The National Dialogue on Entrepreneurship cites two interesting studies on entrepreneurship.
“A new survey from credit card firm Capital One and Consumer Action reveals that the American entrepreneurial spirit is alive and well. The survey found that 40% of Americans dream of owning their own business. The primary reasons for desiring this career option were ‘to do what they want to do’ and ‘to be (my) own boss.’ Within this group of aspiring entrepreneurs, nearly 55% felt that they ‘don’t know where to begin.'”
These results are both a bit concerning to me. The “Be Your Own Boss” myth is one that I try to warn aspiring entrepreneurs about. Entrepreneurs actually have many people to whom they are accountable including, partners, customers, employees, family, bankers, investors, etc., etc. The “don’t know where to begin” response speaks to the need for education for entrepreneurs so they avoid the “ready, fire, aim” approach that I see so many new business owners mistakenly take in their launches.
“Another survey from Wells Fargo and Gallup…found that 86% say they would do it again. Overall, 48% felt that they were very successful, while another 46% said that they were ‘somewhat successful.’ Only 5% felt they had not succeeded. Finally, 76% of the entrepreneurs noted that they believed they were better off financially than if they had opted to work for another company.”
Sounds like a good endorsement to me!

Inc 500

The latest Inc 500 is out, which includes their list of the 500 fastest growing private companies.

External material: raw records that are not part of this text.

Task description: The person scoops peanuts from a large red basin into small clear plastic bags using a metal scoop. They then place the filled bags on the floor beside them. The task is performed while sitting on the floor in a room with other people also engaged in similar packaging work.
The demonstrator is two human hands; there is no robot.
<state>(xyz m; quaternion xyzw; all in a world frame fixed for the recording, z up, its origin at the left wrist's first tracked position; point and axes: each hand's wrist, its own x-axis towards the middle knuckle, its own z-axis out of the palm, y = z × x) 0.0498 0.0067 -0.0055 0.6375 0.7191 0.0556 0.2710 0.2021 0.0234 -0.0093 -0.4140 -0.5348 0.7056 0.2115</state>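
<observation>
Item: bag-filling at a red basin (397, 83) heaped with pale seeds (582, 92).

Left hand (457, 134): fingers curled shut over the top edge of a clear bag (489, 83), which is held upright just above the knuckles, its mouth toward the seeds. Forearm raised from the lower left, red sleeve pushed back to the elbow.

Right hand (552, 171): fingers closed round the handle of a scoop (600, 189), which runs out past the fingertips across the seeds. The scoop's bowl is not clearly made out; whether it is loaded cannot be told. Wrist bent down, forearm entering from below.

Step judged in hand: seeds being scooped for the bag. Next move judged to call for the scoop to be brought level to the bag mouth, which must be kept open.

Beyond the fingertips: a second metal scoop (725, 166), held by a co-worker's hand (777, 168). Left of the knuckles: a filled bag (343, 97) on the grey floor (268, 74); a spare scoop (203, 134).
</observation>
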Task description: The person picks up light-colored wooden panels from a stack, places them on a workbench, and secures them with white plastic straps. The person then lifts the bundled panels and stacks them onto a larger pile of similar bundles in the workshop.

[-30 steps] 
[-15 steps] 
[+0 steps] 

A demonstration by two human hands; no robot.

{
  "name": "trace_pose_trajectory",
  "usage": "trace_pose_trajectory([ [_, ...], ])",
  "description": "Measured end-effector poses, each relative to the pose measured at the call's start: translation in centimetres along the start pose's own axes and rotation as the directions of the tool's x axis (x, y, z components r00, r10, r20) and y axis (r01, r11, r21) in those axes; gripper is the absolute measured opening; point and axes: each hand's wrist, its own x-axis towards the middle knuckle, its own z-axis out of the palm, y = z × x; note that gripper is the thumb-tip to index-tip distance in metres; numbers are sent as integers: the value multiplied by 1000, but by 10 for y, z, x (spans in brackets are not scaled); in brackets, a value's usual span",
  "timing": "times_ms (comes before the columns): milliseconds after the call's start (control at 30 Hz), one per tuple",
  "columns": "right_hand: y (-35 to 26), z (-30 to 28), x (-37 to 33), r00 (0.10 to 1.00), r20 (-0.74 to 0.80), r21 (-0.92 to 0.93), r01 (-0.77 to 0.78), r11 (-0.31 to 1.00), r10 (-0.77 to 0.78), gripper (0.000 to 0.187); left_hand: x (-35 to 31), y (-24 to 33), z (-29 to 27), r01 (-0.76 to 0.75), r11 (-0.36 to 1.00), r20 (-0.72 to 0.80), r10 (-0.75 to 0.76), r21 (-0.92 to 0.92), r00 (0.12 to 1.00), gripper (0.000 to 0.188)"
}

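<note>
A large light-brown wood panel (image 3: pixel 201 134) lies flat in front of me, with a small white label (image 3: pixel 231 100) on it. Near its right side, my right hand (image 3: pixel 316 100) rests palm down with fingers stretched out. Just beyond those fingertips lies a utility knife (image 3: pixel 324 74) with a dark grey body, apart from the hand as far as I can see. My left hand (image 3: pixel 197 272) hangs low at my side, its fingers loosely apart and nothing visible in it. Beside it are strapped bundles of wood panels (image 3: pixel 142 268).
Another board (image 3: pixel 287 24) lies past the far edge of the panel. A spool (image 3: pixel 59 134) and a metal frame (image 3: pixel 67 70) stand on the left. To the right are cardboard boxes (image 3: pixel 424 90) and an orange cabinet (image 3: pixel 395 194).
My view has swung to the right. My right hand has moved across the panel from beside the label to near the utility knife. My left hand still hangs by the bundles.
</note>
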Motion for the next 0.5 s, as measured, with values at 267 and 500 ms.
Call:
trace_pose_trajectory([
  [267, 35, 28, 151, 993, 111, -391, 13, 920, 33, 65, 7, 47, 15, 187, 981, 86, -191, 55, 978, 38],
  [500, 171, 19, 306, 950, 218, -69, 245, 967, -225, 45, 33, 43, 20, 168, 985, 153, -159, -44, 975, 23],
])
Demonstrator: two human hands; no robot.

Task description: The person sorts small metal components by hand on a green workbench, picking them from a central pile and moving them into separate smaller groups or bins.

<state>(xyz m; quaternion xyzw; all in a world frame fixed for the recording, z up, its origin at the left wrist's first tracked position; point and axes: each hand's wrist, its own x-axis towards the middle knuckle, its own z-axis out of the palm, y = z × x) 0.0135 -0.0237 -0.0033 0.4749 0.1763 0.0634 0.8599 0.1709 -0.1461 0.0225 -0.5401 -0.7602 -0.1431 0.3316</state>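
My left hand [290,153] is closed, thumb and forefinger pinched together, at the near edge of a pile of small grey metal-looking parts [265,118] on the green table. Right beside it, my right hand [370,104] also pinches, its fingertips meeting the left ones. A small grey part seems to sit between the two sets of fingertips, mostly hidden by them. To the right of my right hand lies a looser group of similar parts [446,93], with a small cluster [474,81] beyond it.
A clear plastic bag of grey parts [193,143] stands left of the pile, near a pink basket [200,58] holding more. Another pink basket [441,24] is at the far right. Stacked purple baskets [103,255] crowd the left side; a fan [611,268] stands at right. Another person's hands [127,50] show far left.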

While this is kind of interesting to read, there are a few cautions that need to be noted. First, this is a self-report list so there a many businesses that choose not to participate in this type of list. They may not want this type of publicity or may not want the flood of unsolicited contacts that follow getting in this publication.
Second, growth rates are easier off of a smaller denominator (math class time, students…). Assume two companies grow by $100,000. If one only sold $100,000 the year before they would record 100% growth. If the other had $1 million in sales the year before, it would only show 10% growth for the same $100,000 increase.
Third, growing sales at the fastest rate possible is generally not a good thing for any business. Ask any banker.